**Activity**
Omit all pictures, then repeat the listing exactly.

**Data**
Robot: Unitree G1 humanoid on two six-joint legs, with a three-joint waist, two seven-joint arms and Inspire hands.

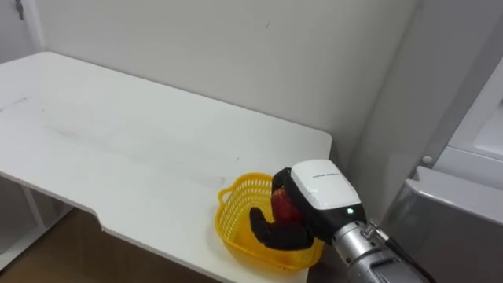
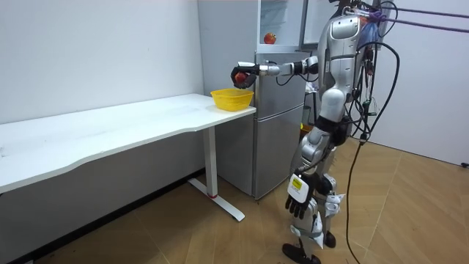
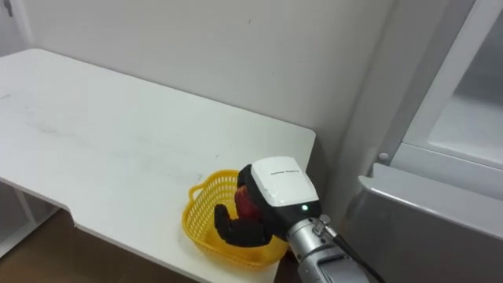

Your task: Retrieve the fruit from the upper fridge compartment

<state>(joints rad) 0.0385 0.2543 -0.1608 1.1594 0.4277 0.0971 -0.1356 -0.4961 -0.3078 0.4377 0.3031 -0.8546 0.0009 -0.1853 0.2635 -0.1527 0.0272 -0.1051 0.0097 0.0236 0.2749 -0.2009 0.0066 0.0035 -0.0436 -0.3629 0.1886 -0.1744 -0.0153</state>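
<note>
Yellow plastic mesh basket (image 1: 236, 206) stands at the near right corner of the white worktop (image 1: 118, 134), left of the grey fridge (image 2: 278, 110). Just above it, the right hand (image 1: 316, 185) curls its dark fingers round a red round fruit (image 1: 283, 206), perhaps an apple. The left hand (image 2: 298, 192) hangs beside the thigh, fingers loose.

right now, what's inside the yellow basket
In the yellow basket, the bare mesh on its left side holds nothing. The right hand, curled round a red fruit, hangs above it and covers the rest, so that part cannot be seen.
</note>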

**Written answer**
Robot: Unitree G1 humanoid on two six-joint legs, with a three-joint waist, two seven-joint arms and Inspire hands.


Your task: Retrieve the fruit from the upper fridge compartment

<state>(joints rad) 0.0385 0.2543 -0.1608 1.1594 0.4277 0.0971 -0.1356 -0.4961 -0.3078 0.4377 0.3031 -0.8546 0.0009 -0.1853 0.2635 -0.1527 0.0272 -0.1051 0.0097 0.0236 0.2749 -0.2009 0.0066 0.0035 -0.0436 -0.3629 0.1886 -0.1744 -0.0153</state>
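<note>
Yellow plastic mesh basket (image 1: 236, 206) stands at the near right corner of the white worktop (image 1: 118, 134), left of the grey fridge (image 2: 278, 110). Just above it, the right hand (image 1: 316, 185) curls its dark fingers round a red round fruit (image 1: 283, 206), perhaps an apple. The left hand (image 2: 298, 192) hangs beside the thigh, fingers loose.

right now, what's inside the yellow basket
In the yellow basket, the bare mesh on its left side holds nothing. The right hand, curled round a red fruit, hangs above it and covers the rest, so that part cannot be seen.
</note>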

The exercise requires no further work.